== AIM OF THE TASK ==
From the data, copy out every line in which the word "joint" appears.

== STORED DATA ==
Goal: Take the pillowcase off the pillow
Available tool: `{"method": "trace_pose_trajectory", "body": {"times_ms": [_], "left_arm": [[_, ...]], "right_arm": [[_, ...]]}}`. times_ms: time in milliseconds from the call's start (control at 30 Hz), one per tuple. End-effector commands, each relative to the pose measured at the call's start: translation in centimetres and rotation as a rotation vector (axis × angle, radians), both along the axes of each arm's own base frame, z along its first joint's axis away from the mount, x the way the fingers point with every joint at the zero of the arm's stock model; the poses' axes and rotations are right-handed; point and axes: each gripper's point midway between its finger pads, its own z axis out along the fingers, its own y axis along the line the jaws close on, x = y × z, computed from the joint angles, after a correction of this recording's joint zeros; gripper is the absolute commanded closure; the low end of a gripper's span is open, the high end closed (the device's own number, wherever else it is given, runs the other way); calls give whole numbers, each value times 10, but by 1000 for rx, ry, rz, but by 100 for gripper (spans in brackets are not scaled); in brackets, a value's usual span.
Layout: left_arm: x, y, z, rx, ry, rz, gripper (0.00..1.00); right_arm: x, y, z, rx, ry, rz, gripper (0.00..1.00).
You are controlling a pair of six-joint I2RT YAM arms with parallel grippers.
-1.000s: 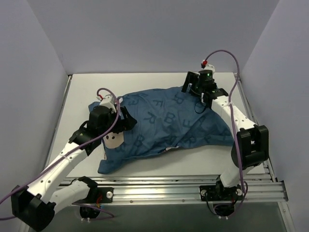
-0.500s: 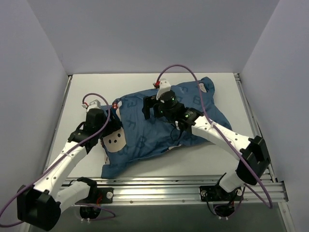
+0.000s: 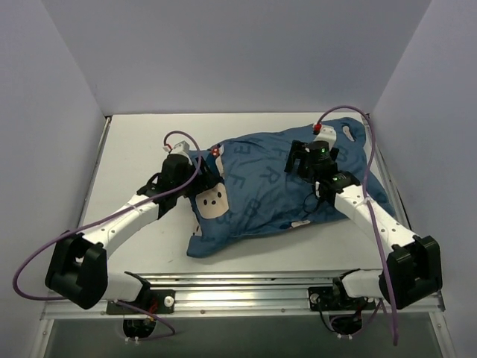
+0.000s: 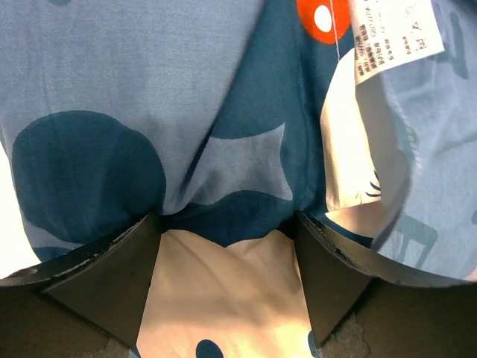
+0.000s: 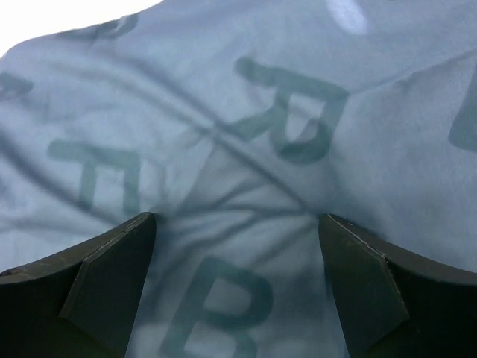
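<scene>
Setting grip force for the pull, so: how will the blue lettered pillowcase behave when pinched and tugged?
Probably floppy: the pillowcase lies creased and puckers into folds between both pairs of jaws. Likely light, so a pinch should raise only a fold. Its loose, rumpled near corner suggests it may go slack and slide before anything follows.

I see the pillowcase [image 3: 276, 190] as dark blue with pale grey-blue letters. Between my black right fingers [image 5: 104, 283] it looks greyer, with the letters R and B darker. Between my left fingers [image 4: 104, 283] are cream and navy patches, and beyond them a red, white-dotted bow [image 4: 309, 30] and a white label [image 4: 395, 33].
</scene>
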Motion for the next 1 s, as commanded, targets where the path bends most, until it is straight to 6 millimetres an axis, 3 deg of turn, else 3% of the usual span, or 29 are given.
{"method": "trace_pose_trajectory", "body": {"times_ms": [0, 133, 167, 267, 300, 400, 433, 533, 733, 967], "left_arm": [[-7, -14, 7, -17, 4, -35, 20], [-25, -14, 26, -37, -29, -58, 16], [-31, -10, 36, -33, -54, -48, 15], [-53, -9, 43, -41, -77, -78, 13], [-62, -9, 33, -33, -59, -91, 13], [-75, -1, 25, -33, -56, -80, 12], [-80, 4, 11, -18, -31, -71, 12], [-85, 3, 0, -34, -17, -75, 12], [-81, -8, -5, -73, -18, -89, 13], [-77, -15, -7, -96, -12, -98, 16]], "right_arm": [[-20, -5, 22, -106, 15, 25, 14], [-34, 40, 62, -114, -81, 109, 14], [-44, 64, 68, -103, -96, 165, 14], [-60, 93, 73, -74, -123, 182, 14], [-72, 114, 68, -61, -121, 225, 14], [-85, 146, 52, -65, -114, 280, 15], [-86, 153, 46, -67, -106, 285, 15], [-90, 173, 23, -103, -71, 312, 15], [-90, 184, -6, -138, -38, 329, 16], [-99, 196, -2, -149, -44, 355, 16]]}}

== SOLUTION FOR THIS EXERCISE ==
Available tool: `{"method": "trace_pose_trajectory", "body": {"times_ms": [_], "left_arm": [[_, ...]], "right_arm": [[_, ...]]}}`. times_ms: time in milliseconds from the call's start (control at 30 Hz), one per tuple. End-effector commands, each relative to the pose measured at the call's start: translation in centimetres and rotation as a rotation vector (axis × angle, radians), both along the axes of each arm's own base frame, z along its first joint's axis away from the mount, x the way the fingers point with every joint at the zero of the arm's stock model; the poses' axes and rotations are right-handed; point and axes: each gripper's point midway between its finger pads, its own z axis out along the fingers, its own y axis along the line the jaws close on, x = y × z, computed from the joint angles, after a correction of this recording's joint zeros; gripper is the absolute commanded closure; the low end of a gripper's span is open, the high end closed (the device's own number, wherever else it is given, runs the other way); calls give whole numbers, each value times 10, but by 1000 for rx, ry, rz, but by 100 for gripper (spans in brackets are not scaled); in brackets, a value's usual span.
You are controlling a pair of six-joint I2RT YAM arms with parallel grippers.

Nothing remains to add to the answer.